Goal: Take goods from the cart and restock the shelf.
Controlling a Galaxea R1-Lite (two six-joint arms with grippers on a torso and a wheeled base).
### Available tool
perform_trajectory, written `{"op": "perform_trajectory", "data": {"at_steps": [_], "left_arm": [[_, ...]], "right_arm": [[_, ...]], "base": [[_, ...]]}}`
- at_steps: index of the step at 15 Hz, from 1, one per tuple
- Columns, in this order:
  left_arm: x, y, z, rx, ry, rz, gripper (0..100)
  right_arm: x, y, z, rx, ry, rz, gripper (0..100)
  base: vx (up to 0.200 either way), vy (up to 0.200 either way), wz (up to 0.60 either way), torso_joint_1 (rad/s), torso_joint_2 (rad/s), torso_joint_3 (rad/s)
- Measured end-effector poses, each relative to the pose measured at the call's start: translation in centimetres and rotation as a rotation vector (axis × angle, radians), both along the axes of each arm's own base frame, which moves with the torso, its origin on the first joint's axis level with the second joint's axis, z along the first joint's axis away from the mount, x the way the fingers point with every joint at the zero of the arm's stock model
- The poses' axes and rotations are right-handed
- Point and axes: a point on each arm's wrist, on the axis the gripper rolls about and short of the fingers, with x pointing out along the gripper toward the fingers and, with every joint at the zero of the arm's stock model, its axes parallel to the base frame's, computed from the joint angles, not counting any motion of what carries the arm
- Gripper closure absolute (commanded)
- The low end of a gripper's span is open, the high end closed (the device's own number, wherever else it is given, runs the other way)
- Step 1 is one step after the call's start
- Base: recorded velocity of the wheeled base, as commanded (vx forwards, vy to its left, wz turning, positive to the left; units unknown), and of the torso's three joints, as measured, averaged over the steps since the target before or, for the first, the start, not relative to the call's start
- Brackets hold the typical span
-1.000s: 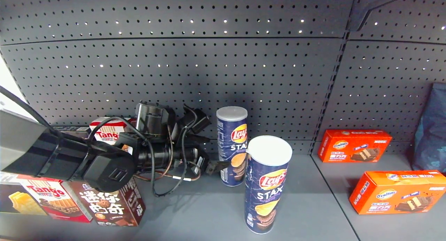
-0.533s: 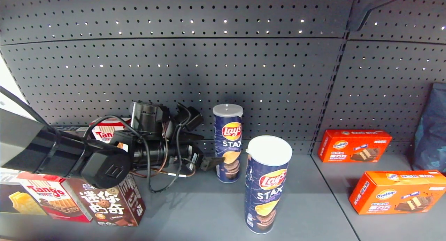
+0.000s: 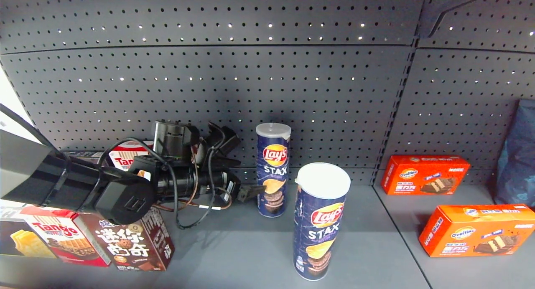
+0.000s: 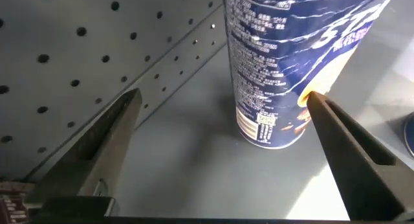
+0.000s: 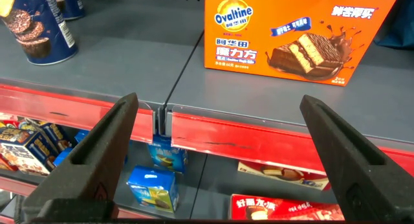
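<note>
The right tool [image 5: 218, 101] hangs at the near edge of the shelf [image 3: 234, 247], over the red price rail [image 5: 259, 136]. Its fingers are spread wide with nothing between them.

Nearest on the shelf, a brown cookie box [image 3: 133, 243] and a wafer box [image 3: 58, 237] stand at the left. The front chip can [image 3: 319, 222] is upright in the middle, and an orange box [image 3: 476, 230] lies at the right.

Farther in, the left tool [image 4: 221, 98] lies low over the shelf, coming from the left. Its fingers [image 4: 349, 153] are wide apart and grip nothing. The rear chip can [image 3: 272, 170] stands upright on the shelf just beyond the fingertips, with one fingertip close to its side (whether it touches, I cannot tell). This can sits behind and a little left of the front chip can, apart from it and near the pegboard [image 3: 267, 80]. A second orange box [image 3: 426, 174] lies far right, close to the back panel.
</note>
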Motion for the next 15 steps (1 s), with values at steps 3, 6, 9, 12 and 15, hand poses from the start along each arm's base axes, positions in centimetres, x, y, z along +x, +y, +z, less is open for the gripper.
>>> {"op": "perform_trajectory", "data": {"at_steps": [3,6,9,12,15], "left_arm": [[0.1,0.0,0.0,-0.003,-0.018,-0.002,0],[0.0,0.0,0.2,-0.011,-0.041,-0.004,0],[0.0,0.8,0.7,-0.016,-0.053,0.017,0],[-0.1,1.0,1.3,-0.022,-0.064,0.024,0],[-0.5,1.2,1.9,-0.025,-0.075,0.025,0]], "right_arm": [[0.0,0.0,0.0,0.000,0.000,0.000,0],[0.0,0.0,0.0,0.000,0.000,0.000,0],[0.0,0.0,0.0,0.000,0.000,0.000,0],[0.0,0.0,0.0,0.000,0.000,0.000,0],[0.0,0.0,0.0,0.000,0.000,0.000,0]], "base": [[0.000,0.000,0.00,0.000,0.00,0.000],[0.000,0.000,0.00,0.000,0.00,0.000],[0.000,0.000,0.00,0.000,0.00,0.000],[0.000,0.000,0.00,0.000,0.00,0.000],[0.000,0.000,0.00,0.000,0.00,0.000]]}}
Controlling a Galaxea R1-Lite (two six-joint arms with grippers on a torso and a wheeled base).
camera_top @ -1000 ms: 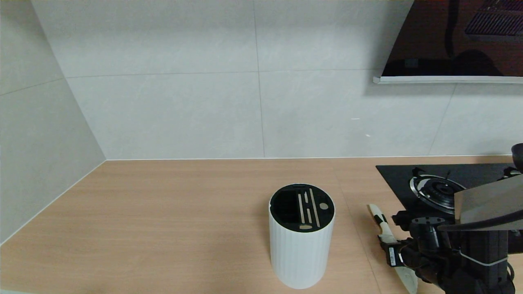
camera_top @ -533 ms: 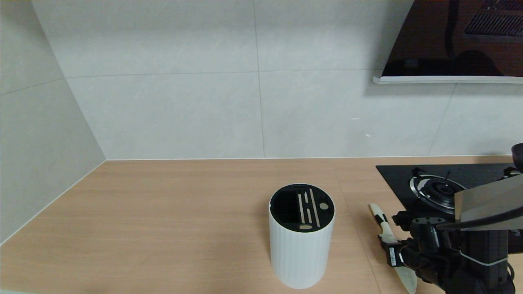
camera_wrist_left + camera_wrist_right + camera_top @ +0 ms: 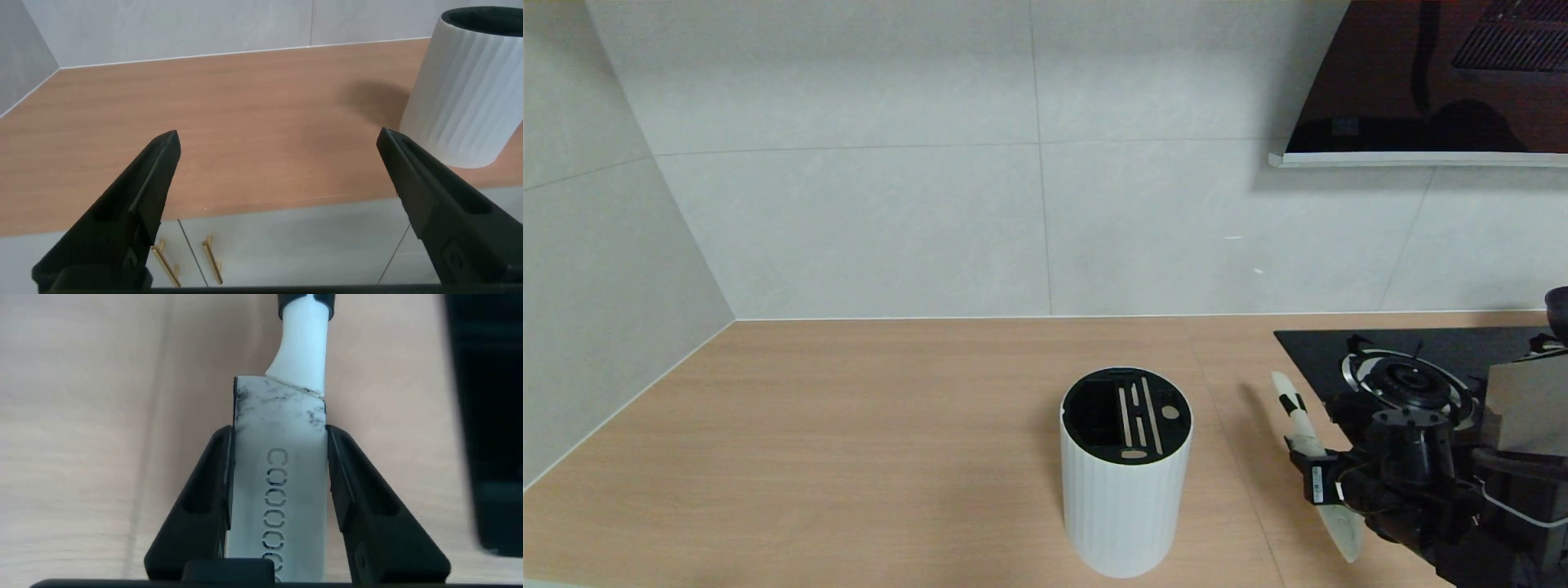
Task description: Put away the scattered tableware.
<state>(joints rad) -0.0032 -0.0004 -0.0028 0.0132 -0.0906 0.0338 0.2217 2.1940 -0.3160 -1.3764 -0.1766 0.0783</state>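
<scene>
Knife: the right gripper [image 3: 1327, 486] is holding the knife [image 3: 1298, 425] to the right of the holder, beside the stove's [image 3: 1409, 380] left edge. The white handle is pointing far and the blade tip near.
Right claw: the right wrist view is giving the grip close up. The right gripper [image 3: 278, 441] is clamping the knife [image 3: 282, 482] by its blade, with one of its fingers [image 3: 204, 498] pressing on each edge, just short of the handle.
Left claw: the left gripper [image 3: 278, 139] is hanging wide apart, gripping nothing, over the counter's [image 3: 245, 122] near edge.
Holder: the white holder [image 3: 1125, 490] is standing upright on the counter [image 3: 890, 425]. The head view is showing its black slotted top, while the left wrist view is showing the ribbed side of the holder [image 3: 470, 90].
Below the counter: the left wrist view is showing gold cabinet handles [image 3: 208, 257].
</scene>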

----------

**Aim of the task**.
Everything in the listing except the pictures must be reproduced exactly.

**Exercise output**.
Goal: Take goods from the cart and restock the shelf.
Controlling a Galaxea R1-Lite (two six-joint arms with grippers on a torso and a wheeled base).
### Available tool
perform_trajectory, written `{"op": "perform_trajectory", "data": {"at_steps": [_], "left_arm": [[_, ...]], "right_arm": [[_, ...]], "base": [[_, ...]]}}`
- at_steps: index of the step at 15 Hz, from 1, one per tuple
- Columns, in this order:
  left_arm: x, y, z, rx, ry, rz, gripper (0..100)
  right_arm: x, y, z, rx, ry, rz, gripper (0..100)
  base: vx (up to 0.200 either way), vy (up to 0.200 either way), wz (up to 0.60 either way), torso_joint_1 (rad/s), torso_joint_2 (rad/s), torso_joint_3 (rad/s)
- Measured end-effector poses, each relative to the pose measured at the call's start: translation in centimetres and rotation as a rotation vector (axis × angle, radians), both along the axes of each arm's own base frame, which moves with the torso, its origin on the first joint's axis level with the second joint's axis, z along the first joint's axis away from the mount, x the way the fingers point with every joint at the zero of the arm's stock model
- The poses' axes and rotations are right-handed
- Point and axes: a point on each arm's wrist, on the axis the gripper rolls about and short of the fingers, with x pointing out along the gripper toward the fingers and, with every joint at the zero of the arm's stock model, its axes parallel to the base frame's, computed from the joint angles, not counting any motion of what carries the arm
- Gripper closure absolute (commanded)
- The low end of a gripper's span is open, the high end closed (the device's own number, wherever else it is given, runs the other way)
- Step 1 is one step after the call's start
- Base: recorded velocity of the wheeled base, as commanded (vx forwards, vy to its left, wz turning, positive to the left; units unknown), and of the torso's three joints, as measured, averaged over the steps since the target before or, for the first, the start, not relative to the call's start
- Brackets hold the typical span
-1.000s: 
-0.533s: 
+0.000s: 
+0.000s: 
+0.000s: 
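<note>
The right tool [image 5: 218, 101] hangs at the near edge of the shelf [image 3: 234, 247], over the red price rail [image 5: 259, 136]. Its fingers are spread wide with nothing between them.

Nearest on the shelf, a brown cookie box [image 3: 133, 243] and a wafer box [image 3: 58, 237] stand at the left. The front chip can [image 3: 319, 222] is upright in the middle, and an orange box [image 3: 476, 230] lies at the right.

Farther in, the left tool [image 4: 221, 98] lies low over the shelf, coming from the left. Its fingers [image 4: 349, 153] are wide apart and grip nothing. The rear chip can [image 3: 272, 170] stands upright on the shelf just beyond the fingertips, with one fingertip close to its side (whether it touches, I cannot tell). This can sits behind and a little left of the front chip can, apart from it and near the pegboard [image 3: 267, 80]. A second orange box [image 3: 426, 174] lies far right, close to the back panel.
</note>
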Motion for the next 15 steps (1 s), with values at steps 3, 6, 9, 12 and 15, hand poses from the start along each arm's base axes, positions in centimetres, x, y, z along +x, +y, +z, less is open for the gripper.
>>> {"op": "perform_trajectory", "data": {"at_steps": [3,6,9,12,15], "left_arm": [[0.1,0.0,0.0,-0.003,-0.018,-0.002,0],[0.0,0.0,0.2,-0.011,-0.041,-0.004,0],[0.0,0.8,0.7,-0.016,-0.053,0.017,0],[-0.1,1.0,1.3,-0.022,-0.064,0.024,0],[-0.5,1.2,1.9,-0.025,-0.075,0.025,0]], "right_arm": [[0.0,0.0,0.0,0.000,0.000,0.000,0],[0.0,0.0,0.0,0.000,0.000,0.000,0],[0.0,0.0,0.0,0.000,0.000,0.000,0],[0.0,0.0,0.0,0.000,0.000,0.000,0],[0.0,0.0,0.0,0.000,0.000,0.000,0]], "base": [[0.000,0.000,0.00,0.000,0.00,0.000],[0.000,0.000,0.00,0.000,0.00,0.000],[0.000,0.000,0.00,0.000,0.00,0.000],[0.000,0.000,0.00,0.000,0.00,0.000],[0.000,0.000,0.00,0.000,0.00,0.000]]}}
Controlling a Galaxea R1-Lite (two six-joint arms with grippers on a torso and a wheeled base).
camera_top @ -1000 ms: 
camera_top @ -533 ms: 
camera_wrist_left + camera_wrist_right + camera_top @ +0 ms: 
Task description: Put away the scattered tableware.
<state>(joints rad) -0.0032 -0.0004 -0.0028 0.0132 -0.0906 0.0338 0.2217 2.1940 -0.3160 -1.3764 -0.1766 0.0783</state>
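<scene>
Knife: the right gripper [image 3: 1327, 486] is holding the knife [image 3: 1298, 425] to the right of the holder, beside the stove's [image 3: 1409, 380] left edge. The white handle is pointing far and the blade tip near.
Right claw: the right wrist view is giving the grip close up. The right gripper [image 3: 278, 441] is clamping the knife [image 3: 282, 482] by its blade, with one of its fingers [image 3: 204, 498] pressing on each edge, just short of the handle.
Left claw: the left gripper [image 3: 278, 139] is hanging wide apart, gripping nothing, over the counter's [image 3: 245, 122] near edge.
Holder: the white holder [image 3: 1125, 490] is standing upright on the counter [image 3: 890, 425]. The head view is showing its black slotted top, while the left wrist view is showing the ribbed side of the holder [image 3: 470, 90].
Below the counter: the left wrist view is showing gold cabinet handles [image 3: 208, 257].
</scene>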

The exercise is finished.